Turkey vultures don’t kill anything. They won’t touch anything that isn’t dead. Besides that, they will pass on dead carnivores like dogs, cats and coyotes, preferring to dine on dead herbivores like sheep, goats and cattle.

The Cherokees called the turkey vulture the “peace eagle” because it soars like the predatory bird, but does not kill.

They are about 25 inches from end to end with a six-foot wingspan. The average adult turkey vulture weighs in at 6 pounds.

The annual return of turkey vultures to Indiana, Sabine said, is temperature-dependent.

“If we have a hard winter they'll stay south longer,” he said. “This year we had a colder winter so the birds will come late because they move based on availability of food.”

If their food sources are frozen, they can't, get at the interior of a dead animal because they have weak bills. They need a food source that is soft and available to them, he explained.

After wintering in South or Central America, they return to northern nesting areas in two waves – transitory birds that may stop over in Indiana for perhaps two or three weeks before moving on – and permanent residents that will nest and remain in one particular area throughout the warm weather months, leaving as winter approaches in November or December.

“Some resident turkey vultures will stay all winter and go just far enough south where warmer weather is accessible, just kind of shifting with the weather,” Sabine said.

“Others will go all the way across the Caribbean to South America. Most of the birds we're seeing are from southern Mexico.

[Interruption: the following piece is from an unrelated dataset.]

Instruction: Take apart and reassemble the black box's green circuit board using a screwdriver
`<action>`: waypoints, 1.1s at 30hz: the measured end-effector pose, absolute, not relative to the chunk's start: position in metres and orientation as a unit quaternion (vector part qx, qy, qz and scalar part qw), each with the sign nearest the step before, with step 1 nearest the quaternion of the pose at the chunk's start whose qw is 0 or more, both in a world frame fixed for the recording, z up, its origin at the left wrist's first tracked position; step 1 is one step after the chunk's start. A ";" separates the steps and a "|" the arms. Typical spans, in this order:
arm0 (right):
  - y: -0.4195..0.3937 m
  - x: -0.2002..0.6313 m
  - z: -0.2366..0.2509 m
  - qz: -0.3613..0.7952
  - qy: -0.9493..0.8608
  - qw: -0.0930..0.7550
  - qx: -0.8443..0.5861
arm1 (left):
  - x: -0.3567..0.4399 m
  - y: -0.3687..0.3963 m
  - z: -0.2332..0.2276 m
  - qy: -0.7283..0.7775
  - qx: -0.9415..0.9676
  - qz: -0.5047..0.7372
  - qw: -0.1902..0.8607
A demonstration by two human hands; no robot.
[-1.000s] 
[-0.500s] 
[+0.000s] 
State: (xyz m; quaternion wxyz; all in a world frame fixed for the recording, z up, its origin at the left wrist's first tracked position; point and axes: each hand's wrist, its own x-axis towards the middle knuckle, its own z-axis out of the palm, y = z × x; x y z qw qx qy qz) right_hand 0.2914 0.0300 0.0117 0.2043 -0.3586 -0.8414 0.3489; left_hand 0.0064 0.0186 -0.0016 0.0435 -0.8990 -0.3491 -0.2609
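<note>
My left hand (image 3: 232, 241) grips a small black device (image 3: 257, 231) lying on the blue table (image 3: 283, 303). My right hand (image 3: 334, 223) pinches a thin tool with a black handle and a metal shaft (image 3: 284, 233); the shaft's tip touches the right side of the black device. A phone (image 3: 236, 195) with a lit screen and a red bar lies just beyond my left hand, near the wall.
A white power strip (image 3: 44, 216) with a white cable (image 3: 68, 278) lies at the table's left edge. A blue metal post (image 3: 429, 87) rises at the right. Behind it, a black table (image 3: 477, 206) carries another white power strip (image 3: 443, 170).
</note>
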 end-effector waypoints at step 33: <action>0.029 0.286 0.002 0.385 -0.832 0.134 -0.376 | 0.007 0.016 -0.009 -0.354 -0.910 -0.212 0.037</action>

The turkey vulture has the largest distribution of any bird in the world,” he said, noting that the birds are still expanding their range northward, moving into Canada.

In connection with the Air Force study, Sabine said turkey vultures can attain an altitude of nearly 1,000 feet if thermal updrafts are sufficient.

Bill Kohlmoos, president of the Turkey Vulture Society, wrote on his web site (turkeyvulturesociety.wordpress.com) that they have a rich social life, like to play aerial tag, and will invite other roosts to join them if they find a particularly large meal.

In California, he said, they’ve even been known to tell condors about major feasts and guide them to the scene.

“One lady wrote us that she has built a small wooden tower-like feeder in her back yard and puts out food for her friends each day. One day she noticed that after eating their breakfast, the vultures had gone down to the lawn in her yard and six of them were in a circle around a soccer-size ball left on the lawn by her grandchildren. The vultures were hitting the ball back and forth to each other by butting it with their head and beak. Each day thereafter they played this game. And although there were four balls of different colors, they always picked the orange one.”

He also learned that turkey vultures are affectionate and often make good pets. “When a bird is injured and taken into rehab he will become emotionally attached to his handler and follow him around and watch him, much like a pet dog. They love to bring an object to a person and then play tug-of-war.”

“A lady in Southern California wrote that she and her husband would drive their car five miles from town and take a daily walk in the country with their dog. A turkey vulture would join them, soaring above and watching them. And then one day at home she broke a leg and the walks were not possible for a while. One day she was in her back yard on crutches and there was her turkey vulture sitting on the fence, waiting to say hello. He had found her in a town of 12,000 people!”

Turkey vultures are covered by an international migratory bird treaty that makes it a federal crime to kill or injure them or to possess one without the appropriate permit as a wildlife rehabilitator.